(Source material)
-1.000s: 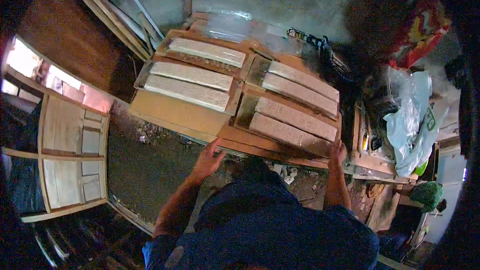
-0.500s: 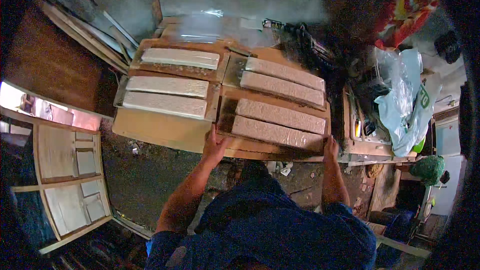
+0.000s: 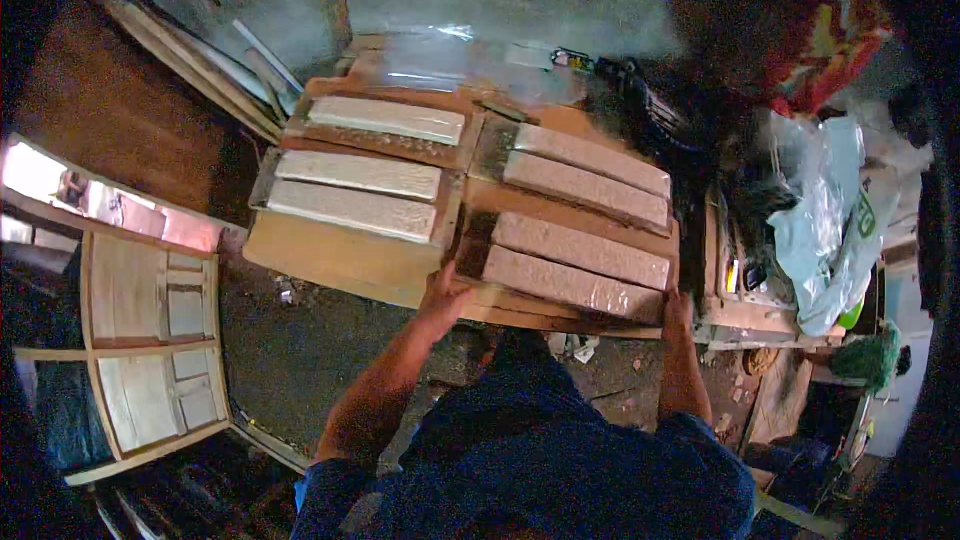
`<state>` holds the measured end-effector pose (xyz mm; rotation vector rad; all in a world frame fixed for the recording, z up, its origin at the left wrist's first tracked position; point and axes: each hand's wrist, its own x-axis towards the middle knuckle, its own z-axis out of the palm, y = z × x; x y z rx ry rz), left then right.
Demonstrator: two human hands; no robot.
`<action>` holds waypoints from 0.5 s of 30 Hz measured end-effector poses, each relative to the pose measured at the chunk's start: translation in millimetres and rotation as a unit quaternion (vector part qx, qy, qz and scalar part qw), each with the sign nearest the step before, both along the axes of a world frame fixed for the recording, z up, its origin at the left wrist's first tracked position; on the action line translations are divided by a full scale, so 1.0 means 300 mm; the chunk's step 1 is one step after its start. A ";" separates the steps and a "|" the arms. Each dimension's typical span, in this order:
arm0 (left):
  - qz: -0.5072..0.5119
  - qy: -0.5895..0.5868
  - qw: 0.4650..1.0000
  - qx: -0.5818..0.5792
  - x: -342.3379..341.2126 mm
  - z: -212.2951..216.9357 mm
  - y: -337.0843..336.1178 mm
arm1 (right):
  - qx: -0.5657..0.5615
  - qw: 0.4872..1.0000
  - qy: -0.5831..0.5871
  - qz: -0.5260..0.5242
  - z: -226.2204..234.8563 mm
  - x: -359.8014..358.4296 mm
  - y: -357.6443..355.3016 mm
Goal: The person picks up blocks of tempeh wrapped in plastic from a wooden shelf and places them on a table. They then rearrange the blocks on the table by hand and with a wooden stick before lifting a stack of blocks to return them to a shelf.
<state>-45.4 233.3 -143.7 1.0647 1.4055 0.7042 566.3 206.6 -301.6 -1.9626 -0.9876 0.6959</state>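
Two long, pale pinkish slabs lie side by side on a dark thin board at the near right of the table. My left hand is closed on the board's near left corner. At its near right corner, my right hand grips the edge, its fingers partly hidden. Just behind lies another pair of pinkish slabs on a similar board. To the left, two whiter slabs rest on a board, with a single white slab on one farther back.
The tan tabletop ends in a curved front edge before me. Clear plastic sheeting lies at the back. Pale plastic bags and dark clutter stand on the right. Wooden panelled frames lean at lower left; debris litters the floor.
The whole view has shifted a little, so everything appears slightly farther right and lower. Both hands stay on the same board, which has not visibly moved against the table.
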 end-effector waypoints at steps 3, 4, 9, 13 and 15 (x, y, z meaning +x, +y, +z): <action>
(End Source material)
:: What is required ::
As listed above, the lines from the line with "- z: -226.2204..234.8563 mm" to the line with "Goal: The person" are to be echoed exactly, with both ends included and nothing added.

:: Your solution ::
  - z: -226.2204..234.8563 mm
  - x: -359.8014..358.4296 mm
  - y: -357.6443..355.3016 mm
Goal: The person picks up blocks of tempeh wrapped in plastic from a wooden shelf and places them on a table. They then rearrange the blocks on the table by hand and with a wooden stick before lifting a stack of blocks to return them to a shelf.

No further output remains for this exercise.